Problem details
Go through the records below and tally the lines that include "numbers". Answer with the number only.

Entries taken from a collection:
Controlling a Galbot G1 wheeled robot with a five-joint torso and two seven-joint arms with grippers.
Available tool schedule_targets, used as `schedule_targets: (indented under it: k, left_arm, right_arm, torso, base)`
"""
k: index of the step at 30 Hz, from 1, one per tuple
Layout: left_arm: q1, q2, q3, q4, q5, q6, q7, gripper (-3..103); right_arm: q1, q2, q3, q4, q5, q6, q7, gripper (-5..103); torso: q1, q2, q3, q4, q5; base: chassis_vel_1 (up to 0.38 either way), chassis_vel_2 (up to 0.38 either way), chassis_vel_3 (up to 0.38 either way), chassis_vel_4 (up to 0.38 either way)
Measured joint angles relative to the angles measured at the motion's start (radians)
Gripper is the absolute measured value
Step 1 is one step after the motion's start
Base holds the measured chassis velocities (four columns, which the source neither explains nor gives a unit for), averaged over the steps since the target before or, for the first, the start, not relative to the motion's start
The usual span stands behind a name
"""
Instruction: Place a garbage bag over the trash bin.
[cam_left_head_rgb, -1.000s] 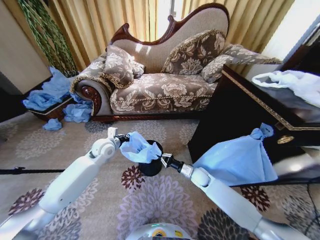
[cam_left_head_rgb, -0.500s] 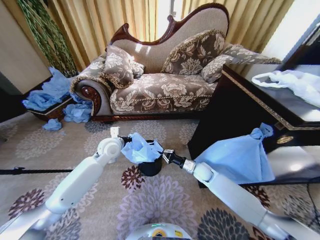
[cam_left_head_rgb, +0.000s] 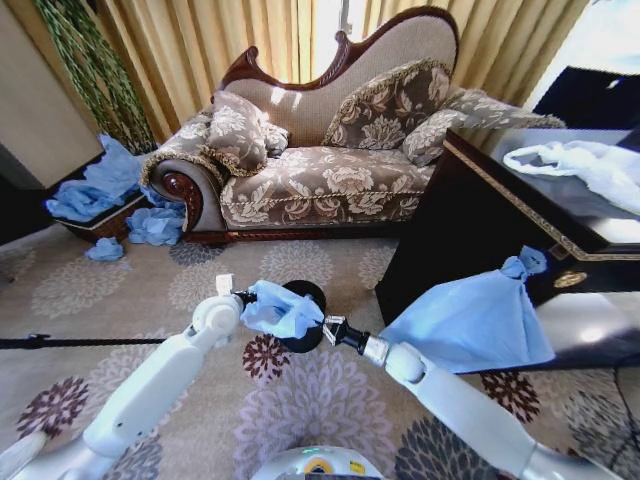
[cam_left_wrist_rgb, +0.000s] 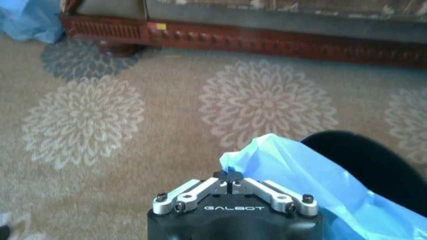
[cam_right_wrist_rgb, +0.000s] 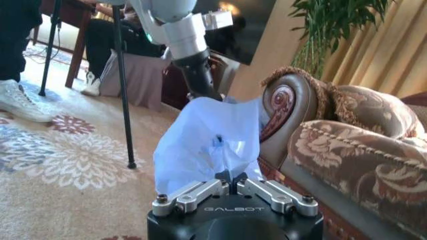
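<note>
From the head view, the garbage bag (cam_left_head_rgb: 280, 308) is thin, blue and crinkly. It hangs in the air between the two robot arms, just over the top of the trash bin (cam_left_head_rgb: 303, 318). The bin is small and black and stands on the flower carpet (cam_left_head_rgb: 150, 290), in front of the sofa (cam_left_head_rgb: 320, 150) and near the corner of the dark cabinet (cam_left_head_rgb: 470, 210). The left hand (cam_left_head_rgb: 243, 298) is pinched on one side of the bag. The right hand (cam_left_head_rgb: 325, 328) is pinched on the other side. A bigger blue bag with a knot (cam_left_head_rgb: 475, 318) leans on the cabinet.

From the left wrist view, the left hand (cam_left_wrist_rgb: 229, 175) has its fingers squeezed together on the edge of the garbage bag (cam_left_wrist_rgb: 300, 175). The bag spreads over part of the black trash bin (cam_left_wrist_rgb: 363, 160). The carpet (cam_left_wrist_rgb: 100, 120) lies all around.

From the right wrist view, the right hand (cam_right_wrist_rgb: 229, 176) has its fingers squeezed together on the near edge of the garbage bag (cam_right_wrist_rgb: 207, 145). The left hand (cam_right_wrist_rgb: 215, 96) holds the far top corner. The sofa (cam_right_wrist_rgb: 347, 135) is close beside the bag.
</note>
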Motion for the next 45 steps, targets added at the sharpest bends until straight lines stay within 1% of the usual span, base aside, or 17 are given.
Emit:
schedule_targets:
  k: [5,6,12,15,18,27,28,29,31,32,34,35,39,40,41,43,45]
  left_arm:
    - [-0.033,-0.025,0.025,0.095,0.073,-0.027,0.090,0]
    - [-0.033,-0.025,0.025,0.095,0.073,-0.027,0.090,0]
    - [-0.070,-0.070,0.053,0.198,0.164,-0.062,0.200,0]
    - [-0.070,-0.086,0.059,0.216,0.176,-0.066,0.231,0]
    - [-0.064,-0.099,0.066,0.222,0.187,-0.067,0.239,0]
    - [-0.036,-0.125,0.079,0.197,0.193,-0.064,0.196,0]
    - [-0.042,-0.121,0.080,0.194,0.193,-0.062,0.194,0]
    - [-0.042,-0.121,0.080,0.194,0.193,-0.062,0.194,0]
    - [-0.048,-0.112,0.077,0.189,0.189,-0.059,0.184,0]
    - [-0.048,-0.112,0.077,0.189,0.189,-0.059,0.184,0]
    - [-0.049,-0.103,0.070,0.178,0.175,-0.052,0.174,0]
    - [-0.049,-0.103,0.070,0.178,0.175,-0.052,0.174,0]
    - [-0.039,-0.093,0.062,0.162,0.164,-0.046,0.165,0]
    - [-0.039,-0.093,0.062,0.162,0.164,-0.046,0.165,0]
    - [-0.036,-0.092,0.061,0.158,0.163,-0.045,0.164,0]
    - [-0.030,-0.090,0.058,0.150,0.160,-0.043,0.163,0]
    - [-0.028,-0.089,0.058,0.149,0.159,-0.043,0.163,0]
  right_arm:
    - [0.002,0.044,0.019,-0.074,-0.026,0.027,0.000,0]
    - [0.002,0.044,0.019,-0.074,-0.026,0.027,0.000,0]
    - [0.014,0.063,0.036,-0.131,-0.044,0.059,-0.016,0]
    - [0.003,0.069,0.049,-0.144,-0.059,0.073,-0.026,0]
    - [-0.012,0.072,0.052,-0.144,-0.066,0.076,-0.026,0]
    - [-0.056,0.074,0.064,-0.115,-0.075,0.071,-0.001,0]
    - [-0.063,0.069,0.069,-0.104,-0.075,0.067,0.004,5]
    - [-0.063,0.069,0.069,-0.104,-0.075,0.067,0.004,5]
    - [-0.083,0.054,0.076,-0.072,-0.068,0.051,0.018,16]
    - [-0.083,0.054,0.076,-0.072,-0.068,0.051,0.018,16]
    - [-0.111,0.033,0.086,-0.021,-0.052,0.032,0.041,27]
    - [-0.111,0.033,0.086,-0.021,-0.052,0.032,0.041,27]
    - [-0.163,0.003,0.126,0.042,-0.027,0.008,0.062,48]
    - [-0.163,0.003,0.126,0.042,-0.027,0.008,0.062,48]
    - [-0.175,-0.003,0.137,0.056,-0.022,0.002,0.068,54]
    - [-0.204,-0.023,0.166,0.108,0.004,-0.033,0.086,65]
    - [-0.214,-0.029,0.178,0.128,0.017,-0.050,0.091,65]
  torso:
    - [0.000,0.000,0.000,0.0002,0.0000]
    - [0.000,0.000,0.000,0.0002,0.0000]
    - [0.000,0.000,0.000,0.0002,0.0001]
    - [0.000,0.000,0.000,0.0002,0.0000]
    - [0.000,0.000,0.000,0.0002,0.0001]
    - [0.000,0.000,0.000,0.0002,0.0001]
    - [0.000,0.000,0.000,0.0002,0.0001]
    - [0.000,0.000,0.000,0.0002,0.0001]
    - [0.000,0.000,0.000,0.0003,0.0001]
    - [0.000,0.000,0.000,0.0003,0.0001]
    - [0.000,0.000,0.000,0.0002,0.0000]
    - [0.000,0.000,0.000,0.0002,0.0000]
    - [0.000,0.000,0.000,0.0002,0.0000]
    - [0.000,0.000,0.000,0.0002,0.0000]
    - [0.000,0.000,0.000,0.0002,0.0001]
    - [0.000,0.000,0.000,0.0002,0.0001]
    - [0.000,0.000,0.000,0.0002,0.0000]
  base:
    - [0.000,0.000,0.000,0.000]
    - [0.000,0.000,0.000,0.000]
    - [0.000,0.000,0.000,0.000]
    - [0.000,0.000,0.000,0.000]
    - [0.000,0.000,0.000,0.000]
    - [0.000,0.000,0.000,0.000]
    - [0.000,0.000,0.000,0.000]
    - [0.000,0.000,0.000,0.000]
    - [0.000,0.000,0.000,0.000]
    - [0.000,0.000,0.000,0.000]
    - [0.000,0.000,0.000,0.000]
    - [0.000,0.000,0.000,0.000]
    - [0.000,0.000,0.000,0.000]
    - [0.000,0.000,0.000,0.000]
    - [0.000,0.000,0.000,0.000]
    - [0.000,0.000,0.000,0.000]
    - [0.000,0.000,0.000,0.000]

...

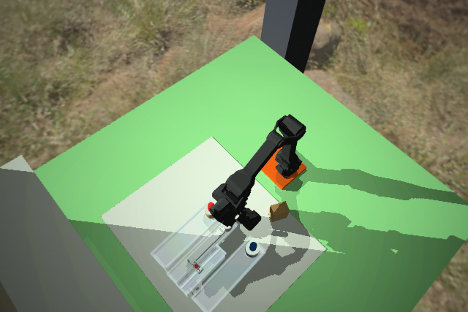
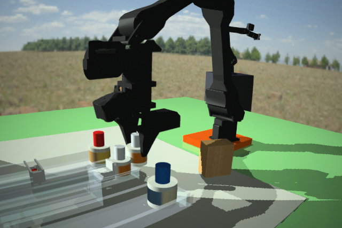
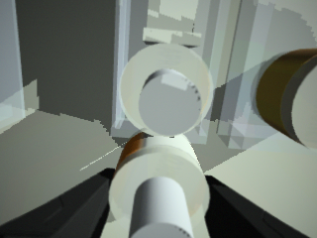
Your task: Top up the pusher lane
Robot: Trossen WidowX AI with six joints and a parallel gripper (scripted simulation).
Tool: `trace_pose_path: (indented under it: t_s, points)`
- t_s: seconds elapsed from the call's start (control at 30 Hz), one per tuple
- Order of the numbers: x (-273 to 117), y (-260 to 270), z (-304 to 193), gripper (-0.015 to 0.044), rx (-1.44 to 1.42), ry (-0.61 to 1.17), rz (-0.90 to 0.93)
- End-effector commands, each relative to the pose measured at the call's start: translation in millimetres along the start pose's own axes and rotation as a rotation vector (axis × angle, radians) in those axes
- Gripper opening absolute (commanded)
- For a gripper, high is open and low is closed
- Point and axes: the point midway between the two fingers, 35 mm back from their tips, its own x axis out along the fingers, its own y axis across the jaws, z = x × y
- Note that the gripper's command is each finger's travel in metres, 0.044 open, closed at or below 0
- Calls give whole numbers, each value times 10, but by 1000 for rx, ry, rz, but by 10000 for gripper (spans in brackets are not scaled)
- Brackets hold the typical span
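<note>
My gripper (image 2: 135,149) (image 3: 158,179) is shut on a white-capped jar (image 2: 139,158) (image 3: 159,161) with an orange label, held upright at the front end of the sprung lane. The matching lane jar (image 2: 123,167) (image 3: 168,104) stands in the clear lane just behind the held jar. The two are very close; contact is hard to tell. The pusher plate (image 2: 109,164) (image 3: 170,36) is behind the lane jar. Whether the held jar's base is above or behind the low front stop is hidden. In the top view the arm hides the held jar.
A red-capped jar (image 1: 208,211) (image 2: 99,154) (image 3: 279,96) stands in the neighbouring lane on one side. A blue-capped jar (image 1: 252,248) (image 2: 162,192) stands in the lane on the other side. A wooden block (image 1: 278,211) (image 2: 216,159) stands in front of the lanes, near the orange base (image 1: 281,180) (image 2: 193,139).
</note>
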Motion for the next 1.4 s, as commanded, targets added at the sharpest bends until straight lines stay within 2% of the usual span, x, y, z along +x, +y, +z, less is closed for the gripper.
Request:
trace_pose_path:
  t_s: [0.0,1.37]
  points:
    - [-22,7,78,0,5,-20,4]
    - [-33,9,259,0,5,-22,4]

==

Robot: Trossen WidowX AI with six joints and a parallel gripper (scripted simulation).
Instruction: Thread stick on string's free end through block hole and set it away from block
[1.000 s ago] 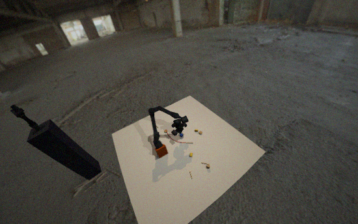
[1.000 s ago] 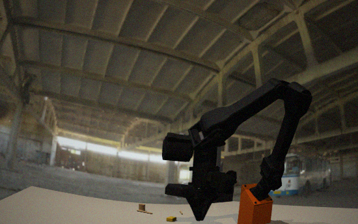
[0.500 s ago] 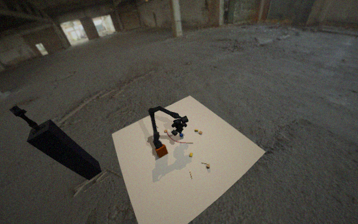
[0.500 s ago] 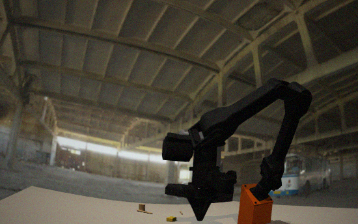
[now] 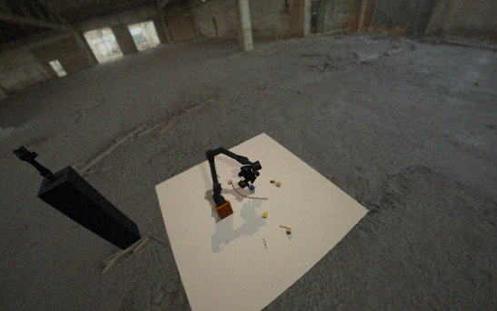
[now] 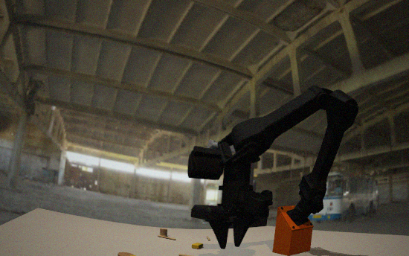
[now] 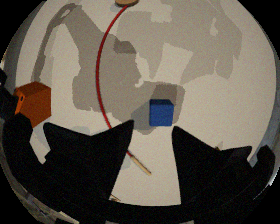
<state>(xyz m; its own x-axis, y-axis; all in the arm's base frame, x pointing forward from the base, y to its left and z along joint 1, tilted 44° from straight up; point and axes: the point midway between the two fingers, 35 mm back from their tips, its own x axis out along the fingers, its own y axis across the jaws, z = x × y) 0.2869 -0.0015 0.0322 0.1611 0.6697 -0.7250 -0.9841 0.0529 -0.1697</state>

Written reply
2